Pennsylvania Wine School: What is Port-style wine?

Chambour-huh? Vidal who? Need some help demystifying some of Pennsylvania’s most essential wine words? The PA Wine Land Post is at your service, schooling you on the grapes you need to know.

Style: Port

Produced: Across Pennsylvania

Similar to: Sherry, Madeira

Port-style wines are becoming increasingly popular in Pennsylvania. These sweet, fortified wines can be made from a multitude of grapes, and are often billed as dessert wines thanks to their rich flavor and slow-sipping vibes.

The actual term “Port” only refers to a specific style of wines from Portugal. In 2006, the United States made a deal with the European Union that prevents the use of iconic, geo-specific wine brands such as Champagne, Chianti, and Port on products produced outside those protected regions. So PA winemakers can no longer use “Port” on their wine labels. (There is a loophole: wineries already employing the name were grandfathered in, but must identify the wine’s true origin on the label.)

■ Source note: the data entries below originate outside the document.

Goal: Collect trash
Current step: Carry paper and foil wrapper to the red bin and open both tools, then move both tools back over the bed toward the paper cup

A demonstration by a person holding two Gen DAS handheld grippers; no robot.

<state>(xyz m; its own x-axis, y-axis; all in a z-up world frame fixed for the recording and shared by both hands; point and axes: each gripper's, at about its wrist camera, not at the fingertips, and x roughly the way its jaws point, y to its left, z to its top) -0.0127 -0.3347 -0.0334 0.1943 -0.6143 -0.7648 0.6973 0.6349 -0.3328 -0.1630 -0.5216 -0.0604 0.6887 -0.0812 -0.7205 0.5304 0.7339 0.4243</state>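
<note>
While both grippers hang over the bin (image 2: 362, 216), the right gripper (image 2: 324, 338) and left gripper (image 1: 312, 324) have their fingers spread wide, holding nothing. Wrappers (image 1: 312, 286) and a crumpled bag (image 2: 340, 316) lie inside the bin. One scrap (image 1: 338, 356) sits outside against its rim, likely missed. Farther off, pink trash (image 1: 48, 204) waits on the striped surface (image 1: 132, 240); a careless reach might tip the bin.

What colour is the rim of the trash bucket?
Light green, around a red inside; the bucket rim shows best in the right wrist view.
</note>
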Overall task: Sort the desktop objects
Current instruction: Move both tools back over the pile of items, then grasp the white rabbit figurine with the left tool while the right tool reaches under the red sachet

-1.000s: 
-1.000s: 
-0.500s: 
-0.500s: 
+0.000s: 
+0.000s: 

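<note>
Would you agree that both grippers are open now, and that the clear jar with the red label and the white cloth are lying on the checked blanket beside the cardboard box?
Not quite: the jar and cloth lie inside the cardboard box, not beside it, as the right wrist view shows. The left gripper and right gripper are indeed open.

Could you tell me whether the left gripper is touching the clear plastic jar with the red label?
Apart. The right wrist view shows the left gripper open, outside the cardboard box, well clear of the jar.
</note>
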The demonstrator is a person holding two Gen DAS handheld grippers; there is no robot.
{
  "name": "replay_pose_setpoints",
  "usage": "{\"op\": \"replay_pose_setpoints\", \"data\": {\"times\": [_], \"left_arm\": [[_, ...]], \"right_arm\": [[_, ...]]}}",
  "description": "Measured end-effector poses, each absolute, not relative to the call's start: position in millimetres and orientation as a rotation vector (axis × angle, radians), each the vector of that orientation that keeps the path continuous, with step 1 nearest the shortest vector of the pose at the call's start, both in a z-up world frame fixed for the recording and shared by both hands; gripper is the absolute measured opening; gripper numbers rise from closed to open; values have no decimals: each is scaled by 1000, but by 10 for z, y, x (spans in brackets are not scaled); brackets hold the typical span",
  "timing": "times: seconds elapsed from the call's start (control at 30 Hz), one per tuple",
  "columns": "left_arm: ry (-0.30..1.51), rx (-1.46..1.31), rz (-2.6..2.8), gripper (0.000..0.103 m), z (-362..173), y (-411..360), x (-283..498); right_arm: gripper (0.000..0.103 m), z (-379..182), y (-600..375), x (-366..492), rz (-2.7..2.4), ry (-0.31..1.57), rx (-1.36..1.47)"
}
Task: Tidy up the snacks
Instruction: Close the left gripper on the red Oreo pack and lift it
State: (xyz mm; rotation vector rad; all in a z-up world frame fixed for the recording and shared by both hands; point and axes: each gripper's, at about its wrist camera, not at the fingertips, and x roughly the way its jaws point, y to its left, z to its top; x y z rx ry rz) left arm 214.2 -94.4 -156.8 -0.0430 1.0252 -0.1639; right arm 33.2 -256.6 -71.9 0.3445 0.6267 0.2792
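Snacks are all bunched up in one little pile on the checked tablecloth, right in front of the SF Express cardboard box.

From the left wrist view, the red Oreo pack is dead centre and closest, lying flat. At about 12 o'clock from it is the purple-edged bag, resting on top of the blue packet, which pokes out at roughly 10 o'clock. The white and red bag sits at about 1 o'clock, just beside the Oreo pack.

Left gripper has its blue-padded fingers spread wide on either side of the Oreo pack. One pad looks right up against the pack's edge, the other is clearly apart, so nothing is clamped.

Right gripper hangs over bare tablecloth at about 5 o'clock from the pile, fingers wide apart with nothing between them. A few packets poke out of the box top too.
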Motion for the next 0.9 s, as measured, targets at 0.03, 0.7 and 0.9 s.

This means that you might see some creative names on Pennsylvania fortified wines that fit this category — Courtyard Winery calls their “UnEven Keel,” punning on the seafaring associations of “Port,” South Shore Wine Company sells a “Forte of Chambourcin.”  But if you ask for a “Port-style” wine, the tasting room manager, bartender or staff should be able to point you in the right direction.

The process for making these wines involves adding brandy (a spirit produced by distilling wine) to fermenting grape juice. The high alcohol of the brandy halts fermentation — stopping all yeast activity — and ending the process wherein sugar is converted into alcohol. The addition of Brandy also raises the final alcohol level of the wine. The resulting product is sweet and high in alcohol (18 to 20 percent).

One upside of being free from the Port name is that these fortified wines are also free from the Port rules. Winemakers are increasingly experimenting with different varietals such as Chambourcin, Petite Verdot, Cayuga, and Cabernet Franc. Most of the Port-style wine made in Pennsylvania is ruby Port, which means it is bottled after only a few years of barrel-aging and still boasts some fresh fruit character. When you crack open a bottle, expect flavors of raspberry, blackberry, caramel, cinnamon, and chocolate sauce.

White, rosé, and tawny varieties can also be produced — tawny wines are aged in the barrel for much longer, taking on dried fruit, almond, and toffee notes.

Here’s a good reason to invest in a bottle of Port-style wine: The high alcohol content acts as a natural preservative, which means an unopened bottle can be kept for decades with only subtle changes. And an open bottle, stored in a cool, dry place, will keep for two weeks; pop it in the refrigerator, and you can sip on the occasional glass for a month.

Serve these wines in two-to-three ounce pours at just below room temperature. For a fun warm-weather twist, finish off your outdoor barbecue with a glass of Port over ice, topped with a lime-peel garnish.

Port-style wines are really fun to pair, as they can stand up to bold flavors. Try savoring a glass alongside powerful blue cheese or a funky washed-rind wheel. Another classic companion is chocolate, but any rich dessert with bitter notes — salted caramel, sour cherry pie — will bring out the best in these wines. If you want to get wild, serve a small pour of Port-style wine alongside a barbecue platter; it will enhance the sweetness and the smokiness.

You can also try Port as an actual ingredient in molten chocolate cake or hot fudge, or as the base for a mindblowing steak sauce (crumble some blue cheese on top to send things into the stratosphere.)